The Raiders and others are also on the big-line kick, but Tice is taking it to a new high with five linemen who all top 300 pounds and average 326, and who, accordingly, nicely protected Frerotte from the 49er rush. At Denver on Oct. 19, Tice will get another kind of test. The Broncos win with the smallest of offensive linemen.
NO MINNESOTA VIKING expects Tice to have a quarterback controversy when Culpepper returns. Nonetheless, judging by the Minnesota-San Francisco game, the Vikes are better conditioned for backup-quarterback help than most NFC Northern opponents, including Green Bay, if Frerotte is that good. Is he?

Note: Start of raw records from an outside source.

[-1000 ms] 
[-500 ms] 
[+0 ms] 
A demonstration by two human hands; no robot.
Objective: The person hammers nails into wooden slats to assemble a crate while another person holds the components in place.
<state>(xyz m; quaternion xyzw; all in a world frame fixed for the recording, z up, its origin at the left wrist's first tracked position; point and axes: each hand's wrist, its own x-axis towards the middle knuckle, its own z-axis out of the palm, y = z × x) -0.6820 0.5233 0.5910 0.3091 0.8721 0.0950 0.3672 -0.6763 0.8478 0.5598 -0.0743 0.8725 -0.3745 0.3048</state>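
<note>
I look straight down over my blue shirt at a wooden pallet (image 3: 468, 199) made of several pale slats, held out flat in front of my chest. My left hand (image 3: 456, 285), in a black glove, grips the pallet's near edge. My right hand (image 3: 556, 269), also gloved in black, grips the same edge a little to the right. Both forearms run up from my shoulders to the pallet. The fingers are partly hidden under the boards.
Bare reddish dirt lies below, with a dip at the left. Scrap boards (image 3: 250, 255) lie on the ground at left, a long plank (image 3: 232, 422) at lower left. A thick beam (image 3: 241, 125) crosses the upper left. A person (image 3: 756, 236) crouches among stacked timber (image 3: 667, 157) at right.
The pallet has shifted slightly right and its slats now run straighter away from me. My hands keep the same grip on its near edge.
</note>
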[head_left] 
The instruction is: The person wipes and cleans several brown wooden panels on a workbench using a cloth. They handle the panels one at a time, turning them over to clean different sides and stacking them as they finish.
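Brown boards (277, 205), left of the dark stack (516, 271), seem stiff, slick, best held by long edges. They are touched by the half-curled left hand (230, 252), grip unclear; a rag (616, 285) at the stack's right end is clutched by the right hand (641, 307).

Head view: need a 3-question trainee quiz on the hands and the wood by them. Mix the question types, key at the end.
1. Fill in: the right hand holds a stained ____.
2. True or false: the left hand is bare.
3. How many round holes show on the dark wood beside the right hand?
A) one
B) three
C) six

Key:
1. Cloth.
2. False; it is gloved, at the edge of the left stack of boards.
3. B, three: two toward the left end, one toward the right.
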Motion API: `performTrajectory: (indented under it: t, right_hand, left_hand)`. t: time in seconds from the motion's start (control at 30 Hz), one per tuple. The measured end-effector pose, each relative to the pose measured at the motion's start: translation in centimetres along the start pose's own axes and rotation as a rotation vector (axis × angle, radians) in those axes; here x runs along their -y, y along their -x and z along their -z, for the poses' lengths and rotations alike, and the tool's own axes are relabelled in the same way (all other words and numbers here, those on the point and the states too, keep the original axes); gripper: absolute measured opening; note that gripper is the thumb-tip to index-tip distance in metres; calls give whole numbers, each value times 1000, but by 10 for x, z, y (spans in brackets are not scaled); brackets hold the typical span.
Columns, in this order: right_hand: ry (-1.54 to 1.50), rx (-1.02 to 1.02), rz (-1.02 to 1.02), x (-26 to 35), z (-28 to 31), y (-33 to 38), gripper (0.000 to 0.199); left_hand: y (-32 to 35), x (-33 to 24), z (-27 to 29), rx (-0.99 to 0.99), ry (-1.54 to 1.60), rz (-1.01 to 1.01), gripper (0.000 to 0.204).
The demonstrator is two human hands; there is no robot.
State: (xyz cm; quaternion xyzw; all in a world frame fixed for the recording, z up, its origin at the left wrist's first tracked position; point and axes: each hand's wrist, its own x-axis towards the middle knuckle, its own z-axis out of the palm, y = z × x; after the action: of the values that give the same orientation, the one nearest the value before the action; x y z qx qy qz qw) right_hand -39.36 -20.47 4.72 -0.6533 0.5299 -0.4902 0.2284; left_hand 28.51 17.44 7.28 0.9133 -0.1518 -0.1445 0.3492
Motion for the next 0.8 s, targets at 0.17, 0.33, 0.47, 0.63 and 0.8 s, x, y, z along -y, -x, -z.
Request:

The best answer is, who knows? During his 10 NFL seasons, Frerotte has played for 5 teams — Washington, Detroit, Denver, Cincinnati and Minnesota — usually as a backup. He has often appeared to be just good enough to be a backup. His personal history reveals that when upgraded from backup to starter for whatever reason, he doesn't make it.
Yet Frerotte is a graceful player and fluid passer who completed all but five of 21 throws to whop San Francisco. It happened in large part because Tice's large offensive line helped him unreservedly. There were in truth many times when, as Frerotte retreated to read San Francisco's defenses, a distance of 5 or 10 yards or more separated him from the nearest 49er rushman.
This may have demonstrated that Frerotte, to be efficient, needs just what Tice gave him, breathing room manufactured by those 326-pound blockers. When heavily rushed in other years, Frerotte has had his troubles. Not that he's the only passer in the world who needs time. But at Minnesota at least, his new coach may be onto something.
One Best Football Game Plan
THE TICE OPERATION at Minnesota is worth any other NFL coach's scrutiny. It isn't as strange as the ascent of the headman himself but it's different from most in this fussy, copycat league.
For example, as Tice's first major hire, he brought in George O'Leary — the controversial college coach from Georgia Tech — as his defensive coordinator after studying O'Leary's contributions to the San Diego Chargers for a couple of years. The 49ers could accomplish naught against O'Leary's defensive designs.
As his pass-defense coach, Tice kept Chuck Knox Jr., who made an impression on Tice after joining the Vikings in 2000. In the beginning, Knox had coached for his father on the old Los Angeles Rams before diversifying at Green Bay and Philadelphia.
Strangest and most significant of all, Tice picked up, as his most important assistant, an offensive coordinator who had never played or coached pro ball, and who indeed had coached at only one big-time university: Scott Linehan of Sunnyside, Wash.
For the 49ers, Linehan put in a simple game plan — the simplest and probably best plan of them all — one requiring Frerotte to throw the ball whenever the 49ers displayed a run-based design and to hand off for running plays when the 49ers lined up in a pass defense.
If that's as simple as it sounds, it's so hard to accomplish, play after play after play, that few if any NFL signal-callers can stay with it. The temptation to vary one's game-day approach is plainly so powerful that great play-callers such as Ram Coach Mike Martz often stray, and therefore often lose by, for instance, sending their running backs into 8-3 run defenses.
On the occasions in Week 4 when the 49ers presented an eight-man front, Frerotte, following Linehan's instructions, passed every time, even when his most celebrated receiver, Randy Moss, was closely covered. The Vikings were confident that Moss could beat any single-covering defensive back every time. But not double coverage.
So when the 49ers shifted into pass defenses, Frerotte regularly handed off to his running backs and gained some key yardage even though injuries have left Minnesota with very ordinary ballcarriers by comparison with San Francisco's superb pair, Garrison Hearst and Kevan Barlow.
To stay with superlatives, San Francisco's best pass receiver, Terrell Owens, is better than Moss — which contradicts what Owens said Sunday. But a difference Sunday was that San Francisco didn't attack opposing defenses with Linehan's game plan. Nor with Tice's mighty offensive line. The Vikings may in time fade away to mediocrity, but they're unbeaten now and, for one game, they were overpowering. They dominated the team that not long ago was much better than they are.